**Task requirements:**
Filter the listing below, keeping only the lines with the word "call".

**Records provided:**
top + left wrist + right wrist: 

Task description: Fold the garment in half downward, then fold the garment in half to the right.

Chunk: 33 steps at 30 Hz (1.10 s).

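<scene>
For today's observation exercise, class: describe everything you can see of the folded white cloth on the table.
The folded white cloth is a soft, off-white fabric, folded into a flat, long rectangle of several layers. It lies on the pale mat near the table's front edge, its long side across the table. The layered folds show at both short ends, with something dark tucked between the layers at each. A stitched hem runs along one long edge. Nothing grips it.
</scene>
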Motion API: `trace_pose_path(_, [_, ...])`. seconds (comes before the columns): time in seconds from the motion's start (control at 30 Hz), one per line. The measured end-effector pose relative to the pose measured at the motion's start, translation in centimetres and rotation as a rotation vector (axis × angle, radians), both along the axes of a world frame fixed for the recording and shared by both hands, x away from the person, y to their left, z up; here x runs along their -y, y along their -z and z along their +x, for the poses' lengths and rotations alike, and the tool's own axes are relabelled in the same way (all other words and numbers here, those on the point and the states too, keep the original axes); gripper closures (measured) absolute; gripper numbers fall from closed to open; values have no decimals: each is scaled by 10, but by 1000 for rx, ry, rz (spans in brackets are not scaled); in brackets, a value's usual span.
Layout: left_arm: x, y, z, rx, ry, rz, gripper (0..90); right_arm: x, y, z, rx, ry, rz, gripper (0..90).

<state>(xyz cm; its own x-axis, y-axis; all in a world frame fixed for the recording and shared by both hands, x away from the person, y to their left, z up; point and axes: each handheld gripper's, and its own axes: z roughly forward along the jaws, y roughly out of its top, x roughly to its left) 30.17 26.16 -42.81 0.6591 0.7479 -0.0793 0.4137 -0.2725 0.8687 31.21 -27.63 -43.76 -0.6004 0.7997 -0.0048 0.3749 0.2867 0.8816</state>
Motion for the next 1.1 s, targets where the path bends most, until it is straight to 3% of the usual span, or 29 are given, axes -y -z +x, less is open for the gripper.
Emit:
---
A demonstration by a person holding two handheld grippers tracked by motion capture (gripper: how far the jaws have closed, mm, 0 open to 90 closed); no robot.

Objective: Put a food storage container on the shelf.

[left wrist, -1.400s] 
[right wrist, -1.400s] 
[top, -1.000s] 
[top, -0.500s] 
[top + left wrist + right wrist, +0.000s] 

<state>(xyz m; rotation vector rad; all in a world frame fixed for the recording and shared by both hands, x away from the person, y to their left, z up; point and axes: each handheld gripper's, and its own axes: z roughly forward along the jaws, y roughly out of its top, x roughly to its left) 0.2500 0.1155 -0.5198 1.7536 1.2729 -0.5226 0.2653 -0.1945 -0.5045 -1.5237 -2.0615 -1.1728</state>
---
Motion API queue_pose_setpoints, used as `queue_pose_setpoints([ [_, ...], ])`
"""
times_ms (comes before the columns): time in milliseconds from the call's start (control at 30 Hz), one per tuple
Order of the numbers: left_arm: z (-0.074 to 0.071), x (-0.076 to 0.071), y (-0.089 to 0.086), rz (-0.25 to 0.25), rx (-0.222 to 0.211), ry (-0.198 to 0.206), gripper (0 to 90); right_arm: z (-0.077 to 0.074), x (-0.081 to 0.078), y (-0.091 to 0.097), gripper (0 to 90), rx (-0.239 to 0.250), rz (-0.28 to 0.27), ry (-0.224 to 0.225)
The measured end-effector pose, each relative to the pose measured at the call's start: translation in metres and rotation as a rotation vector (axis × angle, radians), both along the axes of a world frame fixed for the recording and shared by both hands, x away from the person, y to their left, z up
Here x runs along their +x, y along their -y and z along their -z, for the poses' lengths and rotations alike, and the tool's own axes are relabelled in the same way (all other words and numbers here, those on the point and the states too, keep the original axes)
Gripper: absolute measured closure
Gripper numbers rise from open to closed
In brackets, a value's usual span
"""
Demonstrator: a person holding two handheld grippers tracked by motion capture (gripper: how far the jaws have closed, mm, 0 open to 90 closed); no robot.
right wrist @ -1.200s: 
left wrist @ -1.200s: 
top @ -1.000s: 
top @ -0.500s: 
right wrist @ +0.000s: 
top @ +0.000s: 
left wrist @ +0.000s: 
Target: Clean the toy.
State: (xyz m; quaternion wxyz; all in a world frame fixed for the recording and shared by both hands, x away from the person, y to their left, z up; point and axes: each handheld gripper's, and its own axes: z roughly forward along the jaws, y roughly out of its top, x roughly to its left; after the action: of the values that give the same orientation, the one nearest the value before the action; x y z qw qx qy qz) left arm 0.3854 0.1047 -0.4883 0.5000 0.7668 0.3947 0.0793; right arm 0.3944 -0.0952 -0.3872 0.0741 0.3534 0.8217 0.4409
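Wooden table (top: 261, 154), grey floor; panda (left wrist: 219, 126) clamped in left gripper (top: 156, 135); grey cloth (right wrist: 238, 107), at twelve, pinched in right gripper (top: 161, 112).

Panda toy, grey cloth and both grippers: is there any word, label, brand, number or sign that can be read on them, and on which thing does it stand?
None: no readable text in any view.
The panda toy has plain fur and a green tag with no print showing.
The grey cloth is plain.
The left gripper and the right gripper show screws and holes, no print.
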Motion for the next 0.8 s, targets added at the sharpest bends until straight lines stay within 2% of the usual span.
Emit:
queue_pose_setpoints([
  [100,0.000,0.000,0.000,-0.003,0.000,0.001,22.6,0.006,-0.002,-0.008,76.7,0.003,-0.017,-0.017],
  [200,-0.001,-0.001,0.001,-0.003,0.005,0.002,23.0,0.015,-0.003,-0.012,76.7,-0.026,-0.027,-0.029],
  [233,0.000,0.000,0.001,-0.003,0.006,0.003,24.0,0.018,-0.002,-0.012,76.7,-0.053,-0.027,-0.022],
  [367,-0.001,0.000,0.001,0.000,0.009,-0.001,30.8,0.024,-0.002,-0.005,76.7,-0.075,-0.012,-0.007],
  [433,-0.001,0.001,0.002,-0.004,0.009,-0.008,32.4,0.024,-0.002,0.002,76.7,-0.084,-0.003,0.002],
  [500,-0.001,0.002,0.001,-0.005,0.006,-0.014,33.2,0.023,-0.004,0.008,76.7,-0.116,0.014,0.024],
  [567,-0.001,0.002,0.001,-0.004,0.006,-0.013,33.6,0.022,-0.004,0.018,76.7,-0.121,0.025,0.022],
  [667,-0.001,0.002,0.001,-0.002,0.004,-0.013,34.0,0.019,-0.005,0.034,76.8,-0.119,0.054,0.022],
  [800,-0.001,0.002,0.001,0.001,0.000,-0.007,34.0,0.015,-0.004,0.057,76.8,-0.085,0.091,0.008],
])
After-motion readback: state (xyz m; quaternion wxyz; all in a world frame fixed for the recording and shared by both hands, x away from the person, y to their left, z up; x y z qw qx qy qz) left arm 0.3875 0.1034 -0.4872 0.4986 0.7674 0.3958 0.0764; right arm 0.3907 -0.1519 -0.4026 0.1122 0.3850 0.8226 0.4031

**Your response:**
times_ms (comes before the columns): time in milliseconds from the call's start (control at 30 Hz), one per tuple
The measured end-effector pose, each relative to the pose measured at the call's start: translation in metres and rotation as a rotation vector (axis × angle, radians), both along the axes of a world frame fixed for the recording and shared by both hands, x away from the person, y to their left, z up

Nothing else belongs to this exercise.